> _REQUIREMENT_
Going from the top of the data below, give again each line through the one containing "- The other", both ends kept.

> _PROVIDED MATERIAL_

========================================

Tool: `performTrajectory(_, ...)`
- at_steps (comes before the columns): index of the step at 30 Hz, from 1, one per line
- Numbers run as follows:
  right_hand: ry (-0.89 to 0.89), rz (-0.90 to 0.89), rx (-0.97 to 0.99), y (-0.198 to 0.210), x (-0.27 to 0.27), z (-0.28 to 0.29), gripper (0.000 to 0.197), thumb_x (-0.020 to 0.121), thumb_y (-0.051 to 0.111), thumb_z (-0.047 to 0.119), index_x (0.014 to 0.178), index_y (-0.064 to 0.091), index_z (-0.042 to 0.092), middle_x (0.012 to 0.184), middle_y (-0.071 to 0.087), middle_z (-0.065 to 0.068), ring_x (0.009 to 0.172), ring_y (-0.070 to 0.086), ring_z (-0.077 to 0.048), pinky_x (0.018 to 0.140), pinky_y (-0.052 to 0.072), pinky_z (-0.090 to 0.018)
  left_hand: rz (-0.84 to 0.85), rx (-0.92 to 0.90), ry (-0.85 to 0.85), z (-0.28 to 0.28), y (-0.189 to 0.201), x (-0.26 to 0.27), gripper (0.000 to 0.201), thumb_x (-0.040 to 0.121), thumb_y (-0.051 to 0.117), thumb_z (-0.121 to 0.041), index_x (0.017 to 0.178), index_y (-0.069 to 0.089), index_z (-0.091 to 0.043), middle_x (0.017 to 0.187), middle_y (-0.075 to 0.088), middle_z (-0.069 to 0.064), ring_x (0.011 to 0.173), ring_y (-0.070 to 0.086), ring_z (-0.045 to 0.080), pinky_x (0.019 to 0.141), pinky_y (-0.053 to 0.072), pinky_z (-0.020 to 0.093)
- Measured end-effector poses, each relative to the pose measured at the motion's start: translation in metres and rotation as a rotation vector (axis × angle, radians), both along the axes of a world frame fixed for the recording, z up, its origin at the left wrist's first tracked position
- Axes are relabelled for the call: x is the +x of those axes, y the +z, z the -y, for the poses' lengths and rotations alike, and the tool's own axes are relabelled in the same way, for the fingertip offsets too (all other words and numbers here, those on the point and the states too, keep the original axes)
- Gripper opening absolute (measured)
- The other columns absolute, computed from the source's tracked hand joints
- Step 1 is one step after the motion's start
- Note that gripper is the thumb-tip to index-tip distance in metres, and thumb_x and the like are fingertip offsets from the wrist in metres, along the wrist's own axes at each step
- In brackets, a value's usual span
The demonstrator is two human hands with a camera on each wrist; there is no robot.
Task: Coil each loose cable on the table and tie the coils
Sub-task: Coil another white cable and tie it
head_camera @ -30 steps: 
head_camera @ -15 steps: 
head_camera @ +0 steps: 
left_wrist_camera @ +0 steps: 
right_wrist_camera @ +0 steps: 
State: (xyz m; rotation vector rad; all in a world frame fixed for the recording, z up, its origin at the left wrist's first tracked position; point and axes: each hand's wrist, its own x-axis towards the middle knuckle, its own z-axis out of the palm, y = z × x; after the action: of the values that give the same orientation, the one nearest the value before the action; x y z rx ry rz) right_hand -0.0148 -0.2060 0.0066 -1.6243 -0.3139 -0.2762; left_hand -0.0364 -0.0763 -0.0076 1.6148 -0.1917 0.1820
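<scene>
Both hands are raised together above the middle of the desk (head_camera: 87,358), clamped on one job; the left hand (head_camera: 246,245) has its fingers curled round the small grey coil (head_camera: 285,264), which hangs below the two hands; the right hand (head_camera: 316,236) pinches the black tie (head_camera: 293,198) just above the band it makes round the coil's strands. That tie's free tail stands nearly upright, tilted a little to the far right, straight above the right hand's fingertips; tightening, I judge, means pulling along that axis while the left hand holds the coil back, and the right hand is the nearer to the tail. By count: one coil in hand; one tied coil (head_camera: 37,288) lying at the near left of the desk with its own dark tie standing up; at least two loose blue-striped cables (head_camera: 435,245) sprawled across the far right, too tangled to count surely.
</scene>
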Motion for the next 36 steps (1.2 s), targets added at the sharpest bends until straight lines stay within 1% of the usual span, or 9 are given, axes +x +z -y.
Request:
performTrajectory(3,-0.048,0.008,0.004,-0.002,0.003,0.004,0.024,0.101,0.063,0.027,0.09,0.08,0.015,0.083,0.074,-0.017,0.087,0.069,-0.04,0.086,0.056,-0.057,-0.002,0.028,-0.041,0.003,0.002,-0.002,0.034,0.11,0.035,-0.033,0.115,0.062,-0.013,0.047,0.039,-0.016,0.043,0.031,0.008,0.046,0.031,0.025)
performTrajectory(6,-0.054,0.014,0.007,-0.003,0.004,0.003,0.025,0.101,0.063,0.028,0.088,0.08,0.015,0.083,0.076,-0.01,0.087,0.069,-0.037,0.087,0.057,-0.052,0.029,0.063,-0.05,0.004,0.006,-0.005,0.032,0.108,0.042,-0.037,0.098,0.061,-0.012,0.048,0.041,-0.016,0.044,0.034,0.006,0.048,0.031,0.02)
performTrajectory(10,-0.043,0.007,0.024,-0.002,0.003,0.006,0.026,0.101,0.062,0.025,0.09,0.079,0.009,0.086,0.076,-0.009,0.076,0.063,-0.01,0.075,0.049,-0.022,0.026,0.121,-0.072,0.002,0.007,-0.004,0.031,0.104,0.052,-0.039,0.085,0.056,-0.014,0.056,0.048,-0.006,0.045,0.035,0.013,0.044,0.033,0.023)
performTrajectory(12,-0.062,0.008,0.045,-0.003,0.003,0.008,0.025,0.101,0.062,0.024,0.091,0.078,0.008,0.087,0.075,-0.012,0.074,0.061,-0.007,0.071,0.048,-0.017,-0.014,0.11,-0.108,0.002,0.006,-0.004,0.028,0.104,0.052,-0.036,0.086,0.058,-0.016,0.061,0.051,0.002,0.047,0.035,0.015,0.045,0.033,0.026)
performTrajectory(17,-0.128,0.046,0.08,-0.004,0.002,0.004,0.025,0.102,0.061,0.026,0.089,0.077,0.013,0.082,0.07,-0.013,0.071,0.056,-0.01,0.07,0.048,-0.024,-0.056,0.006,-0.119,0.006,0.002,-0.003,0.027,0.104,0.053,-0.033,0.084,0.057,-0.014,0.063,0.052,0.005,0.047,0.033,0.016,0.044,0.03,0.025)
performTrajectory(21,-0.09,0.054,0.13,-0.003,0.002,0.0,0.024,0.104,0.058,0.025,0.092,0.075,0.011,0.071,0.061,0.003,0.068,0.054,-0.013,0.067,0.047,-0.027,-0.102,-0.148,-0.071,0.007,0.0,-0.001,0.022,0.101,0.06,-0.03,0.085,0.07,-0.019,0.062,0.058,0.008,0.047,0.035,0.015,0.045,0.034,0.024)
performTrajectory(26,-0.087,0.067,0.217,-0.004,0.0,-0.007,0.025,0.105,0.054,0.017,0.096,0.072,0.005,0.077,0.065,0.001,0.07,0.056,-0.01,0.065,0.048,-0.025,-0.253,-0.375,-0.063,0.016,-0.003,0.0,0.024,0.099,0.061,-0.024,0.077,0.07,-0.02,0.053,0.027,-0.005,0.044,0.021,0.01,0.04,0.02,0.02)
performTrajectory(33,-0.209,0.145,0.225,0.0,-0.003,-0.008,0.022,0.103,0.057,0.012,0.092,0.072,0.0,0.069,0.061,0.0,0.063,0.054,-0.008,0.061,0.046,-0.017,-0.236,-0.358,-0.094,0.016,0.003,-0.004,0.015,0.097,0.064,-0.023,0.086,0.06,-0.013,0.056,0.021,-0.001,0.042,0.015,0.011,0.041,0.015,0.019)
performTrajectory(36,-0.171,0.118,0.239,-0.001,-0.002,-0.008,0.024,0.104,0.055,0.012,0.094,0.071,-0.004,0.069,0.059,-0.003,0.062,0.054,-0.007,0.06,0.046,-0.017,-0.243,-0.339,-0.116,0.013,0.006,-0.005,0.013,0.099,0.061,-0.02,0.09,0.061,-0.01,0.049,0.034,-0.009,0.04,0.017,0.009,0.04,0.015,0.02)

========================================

> _SOLUTION TO THIS TASK_
Tool: `performTrajectory(_, ...)`
- at_steps (comes before the columns): index of the step at 30 Hz, from 1, one per line
- Numbers run as follows:
  right_hand: ry (-0.89 to 0.89), rz (-0.90 to 0.89), rx (-0.97 to 0.99), y (-0.198 to 0.210), x (-0.27 to 0.27), z (-0.28 to 0.29), gripper (0.000 to 0.197), thumb_x (-0.020 to 0.121), thumb_y (-0.051 to 0.111), thumb_z (-0.047 to 0.119), index_x (0.014 to 0.178), index_y (-0.064 to 0.091), index_z (-0.042 to 0.092), middle_x (0.012 to 0.184), middle_y (-0.071 to 0.087), middle_z (-0.065 to 0.068), ring_x (0.009 to 0.172), ring_y (-0.070 to 0.086), ring_z (-0.077 to 0.048), pinky_x (0.018 to 0.140), pinky_y (-0.052 to 0.072), pinky_z (-0.090 to 0.018)
  left_hand: rz (-0.84 to 0.85), rx (-0.92 to 0.90), ry (-0.85 to 0.85), z (-0.28 to 0.28), y (-0.189 to 0.201), x (-0.26 to 0.27), gripper (0.000 to 0.201), thumb_x (-0.040 to 0.121), thumb_y (-0.051 to 0.117), thumb_z (-0.121 to 0.041), index_x (0.017 to 0.178), index_y (-0.069 to 0.089), index_z (-0.091 to 0.043), middle_x (0.017 to 0.187), middle_y (-0.075 to 0.088), middle_z (-0.069 to 0.064), ring_x (0.011 to 0.173), ring_y (-0.070 to 0.086), ring_z (-0.045 to 0.080), pinky_x (0.019 to 0.141), pinky_y (-0.053 to 0.072), pinky_z (-0.020 to 0.093)
- Measured end-effector poses, each relative to the pose measured at the motion's start: translation in metres and rotation as a rotation vector (axis × angle, radians), both along the axes of a world frame fixed for the recording, z up, its origin at the left wrist's first tracked position
- Axes are relabelled for the call: x is the +x of those axes, y the +z, z the -y, for the poses' lengths and rotations alike, and the tool's own axes are relabelled in the same way, for the fingertip offsets too (all other words and numbers here, those on the point and the states too, keep the original axes)
- Gripper opening absolute (measured)
- The other columns absolute, computed from the source's tracked hand joints

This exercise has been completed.